• **Information supplied**
-*-*-

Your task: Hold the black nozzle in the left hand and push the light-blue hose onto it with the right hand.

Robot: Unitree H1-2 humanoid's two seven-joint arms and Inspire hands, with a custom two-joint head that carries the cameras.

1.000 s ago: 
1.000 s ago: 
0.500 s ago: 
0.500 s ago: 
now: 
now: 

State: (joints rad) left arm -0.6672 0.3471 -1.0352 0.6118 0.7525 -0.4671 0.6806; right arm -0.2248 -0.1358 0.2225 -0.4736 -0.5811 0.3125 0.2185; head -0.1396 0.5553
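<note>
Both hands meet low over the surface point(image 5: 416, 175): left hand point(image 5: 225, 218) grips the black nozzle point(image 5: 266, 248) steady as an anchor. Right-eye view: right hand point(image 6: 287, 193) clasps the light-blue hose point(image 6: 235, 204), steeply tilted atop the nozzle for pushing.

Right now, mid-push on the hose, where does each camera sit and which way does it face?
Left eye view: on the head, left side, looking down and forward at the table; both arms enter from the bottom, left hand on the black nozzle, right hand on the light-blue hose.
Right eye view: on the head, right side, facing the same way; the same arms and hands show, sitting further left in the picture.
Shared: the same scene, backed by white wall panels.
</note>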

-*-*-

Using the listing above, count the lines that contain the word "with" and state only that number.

• **Written answer**
2